William A. Ross, MD, associate professor of the department of gastroenterology, hepatology & nutrition at the University of Texas M. D. Anderson Cancer Center in Houston, and colleagues reviewed the records for all patients who underwent PET/CT and colonoscopy at their institution.
The investigators divided the patients into two groups: Group A had 58 patients with incidental colonic 18F-FDG activity on PET and Group B had 272 patients with no uptake. Patients with history of colonic malignancy or colon surgery were excluded from the study.
“In Group A, 65 percent of patients had pathologic findings detected on colonoscopy that corresponded to the site of PET activity. Standardized uptake value (SUV) readings were not helpful in distinguishing true-positives from false-positives,” wrote Ross and colleagues.

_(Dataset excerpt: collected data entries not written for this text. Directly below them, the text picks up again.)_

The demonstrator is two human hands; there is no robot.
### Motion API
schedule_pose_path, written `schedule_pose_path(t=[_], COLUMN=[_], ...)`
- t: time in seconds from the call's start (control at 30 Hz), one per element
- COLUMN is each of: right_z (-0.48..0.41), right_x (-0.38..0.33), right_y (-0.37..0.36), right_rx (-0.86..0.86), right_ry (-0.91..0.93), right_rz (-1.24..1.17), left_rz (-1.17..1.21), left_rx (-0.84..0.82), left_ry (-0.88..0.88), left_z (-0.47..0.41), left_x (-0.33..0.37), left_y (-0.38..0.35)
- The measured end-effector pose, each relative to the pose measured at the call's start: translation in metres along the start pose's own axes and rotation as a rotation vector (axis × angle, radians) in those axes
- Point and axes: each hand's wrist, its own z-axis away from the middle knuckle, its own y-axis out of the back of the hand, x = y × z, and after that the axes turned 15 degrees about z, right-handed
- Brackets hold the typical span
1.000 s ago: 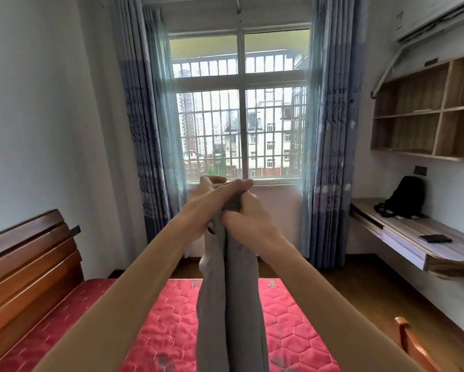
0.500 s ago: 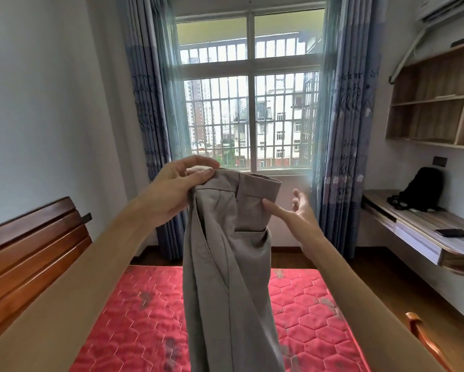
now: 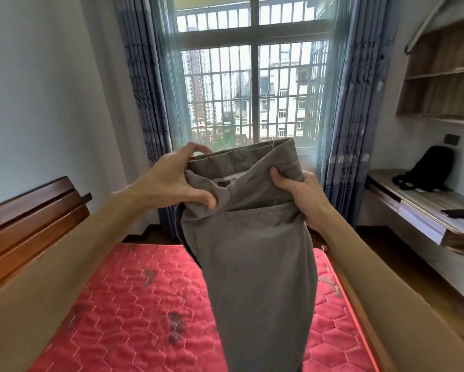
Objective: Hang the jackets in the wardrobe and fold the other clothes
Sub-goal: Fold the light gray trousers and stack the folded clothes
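Observation:
A pair of grey trousers [image 3: 255,259] hangs in the air in front of me, above the bed, with the waistband up and the legs falling out of the bottom of the view. My left hand [image 3: 171,181] grips the left side of the waistband, thumb in front and fingers behind. My right hand [image 3: 298,194] grips the right side near a back pocket, fingers curled round the cloth. No jacket or wardrobe is in view.
The bed's red quilted mattress [image 3: 123,312] lies below, with a wooden headboard [image 3: 29,218] at the left. A window with blue curtains [image 3: 346,111] is straight ahead. At the right a wooden desk [image 3: 424,208] carries a black backpack [image 3: 426,170] and a phone [image 3: 458,213], under wall shelves [image 3: 440,73].
The bunched trousers have been spread out at the waistband. My right hand, open half a second ago, now grips the right side. Both hands sit lower and wider apart.

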Motion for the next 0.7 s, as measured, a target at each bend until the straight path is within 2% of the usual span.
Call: schedule_pose_path(t=[0.07,0.13,0.3,0.37,0.47,0.57,0.63,0.7], right_z=[-0.004,-0.008,-0.050,-0.076,-0.116,-0.146,-0.159,-0.167], right_x=[0.004,0.009,0.006,0.008,0.024,0.034,0.028,0.017], right_y=[0.004,0.006,0.017,0.019,0.015,0.009,0.004,-0.001], right_rx=[-0.002,-0.018,-0.010,-0.043,-0.030,0.014,0.058,0.120], right_ry=[-0.015,-0.025,0.030,-0.024,-0.087,-0.112,-0.060,0.051], right_rz=[0.042,0.100,0.743,0.834,0.835,0.778,0.737,0.612], left_rz=[-0.053,-0.095,-0.219,-0.240,-0.268,-0.431,-0.517,-0.488], left_rx=[-0.107,-0.147,-0.106,-0.067,-0.024,0.020,0.076,0.168], left_ry=[-0.006,-0.008,0.011,-0.015,-0.063,-0.052,-0.069,-0.111], left_z=[-0.001,-0.007,-0.042,-0.061,-0.086,-0.108,-0.120,-0.129], left_x=[-0.012,-0.025,-0.056,-0.067,-0.074,-0.078,-0.075,-0.071], left_y=[0.000,-0.004,-0.030,-0.044,-0.054,-0.050,-0.041,-0.026])
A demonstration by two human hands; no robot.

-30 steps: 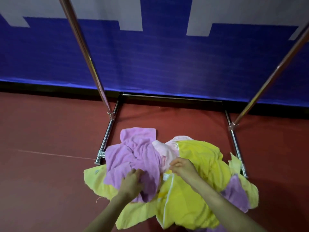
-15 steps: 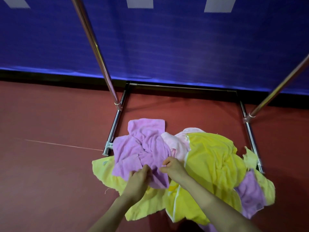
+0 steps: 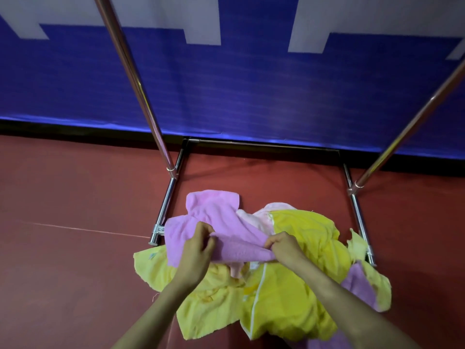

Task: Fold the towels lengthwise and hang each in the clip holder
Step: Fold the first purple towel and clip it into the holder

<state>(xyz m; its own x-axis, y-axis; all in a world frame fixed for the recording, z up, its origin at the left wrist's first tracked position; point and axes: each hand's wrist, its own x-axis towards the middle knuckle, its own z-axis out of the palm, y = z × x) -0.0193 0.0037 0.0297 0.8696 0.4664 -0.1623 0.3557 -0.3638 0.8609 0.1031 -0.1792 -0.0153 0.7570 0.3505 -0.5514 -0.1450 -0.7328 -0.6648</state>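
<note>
A heap of towels lies on the red floor in front of me. On top is a purple towel [image 3: 216,217], with yellow towels [image 3: 297,293] spread under and right of it, a pale pink towel [image 3: 254,217] between them and another purple towel [image 3: 357,285] at the right edge. My left hand [image 3: 196,250] pinches the purple towel's near edge at its left. The same edge is pinched at its right by my right hand [image 3: 281,245]. That edge is stretched between both hands, lifted slightly off the heap. No clip holder is in view.
A chrome rack stands behind the heap: its left upright [image 3: 136,84] and right upright [image 3: 412,122] rise from floor rails [image 3: 168,200] joined by a back bar [image 3: 264,144]. A blue and white wall panel [image 3: 251,84] runs behind it.
My hands went from gathering the purple towel in the heap to pinching its near edge, then moved apart and drew that edge taut. The camera tilted down, then back up.
</note>
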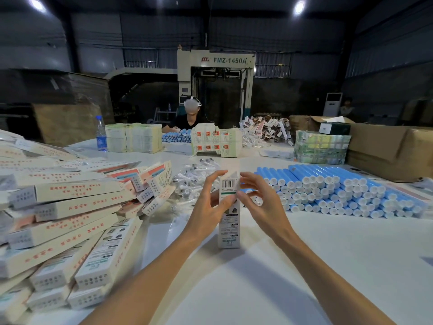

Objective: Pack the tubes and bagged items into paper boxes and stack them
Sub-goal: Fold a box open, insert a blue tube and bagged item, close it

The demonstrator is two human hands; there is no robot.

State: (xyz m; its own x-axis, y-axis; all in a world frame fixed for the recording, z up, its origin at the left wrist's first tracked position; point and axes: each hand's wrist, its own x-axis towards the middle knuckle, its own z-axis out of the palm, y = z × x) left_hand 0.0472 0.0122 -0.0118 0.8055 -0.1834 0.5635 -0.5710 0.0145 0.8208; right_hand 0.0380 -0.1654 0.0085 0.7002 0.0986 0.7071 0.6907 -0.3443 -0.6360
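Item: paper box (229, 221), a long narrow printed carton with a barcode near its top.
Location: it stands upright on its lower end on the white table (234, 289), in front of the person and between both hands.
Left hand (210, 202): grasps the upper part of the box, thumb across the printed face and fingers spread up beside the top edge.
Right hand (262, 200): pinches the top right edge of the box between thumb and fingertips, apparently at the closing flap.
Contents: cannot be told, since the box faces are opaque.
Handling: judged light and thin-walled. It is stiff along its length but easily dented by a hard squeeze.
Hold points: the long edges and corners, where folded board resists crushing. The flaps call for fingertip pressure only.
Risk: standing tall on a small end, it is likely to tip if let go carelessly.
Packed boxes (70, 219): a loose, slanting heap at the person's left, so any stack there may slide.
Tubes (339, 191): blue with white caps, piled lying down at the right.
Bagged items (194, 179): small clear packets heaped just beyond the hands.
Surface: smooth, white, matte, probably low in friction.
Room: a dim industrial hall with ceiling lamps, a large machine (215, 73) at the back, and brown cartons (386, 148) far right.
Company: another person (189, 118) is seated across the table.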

The investigators found that 11.8 percent of the Group B patients had significant colonic findings and that lesions not detected by PET/CT included four colon cancers, seven advanced adenomas, and 10 patients with colonic lymphoma.
“Overall, the sensitivity, specificity, positive predictive value (PPV), negative predictive value (NPV), and accuracy of PET/CT for detecting significant pathology were 53 percent, 93 percent, 65 percent, 89 percent, and 85 percent, respectively,” wrote the authors.
The sensitivity, specificity, PPV, NPV, and accuracy of PET/CT were 72 percent, 90 percent, 45 percent, 96 percent, and 88 percent, respectively for detecting colon cancer and adenomas 10 mm or more, noted Ross and colleagues.
“Incidental colonic activity detected by PET/CT warrants further evaluation with colonoscopy. However, negative PET/CT does not rule out significant colonic pathology including colon cancer, advanced adenomas, or lymphoma,” concluded the authors.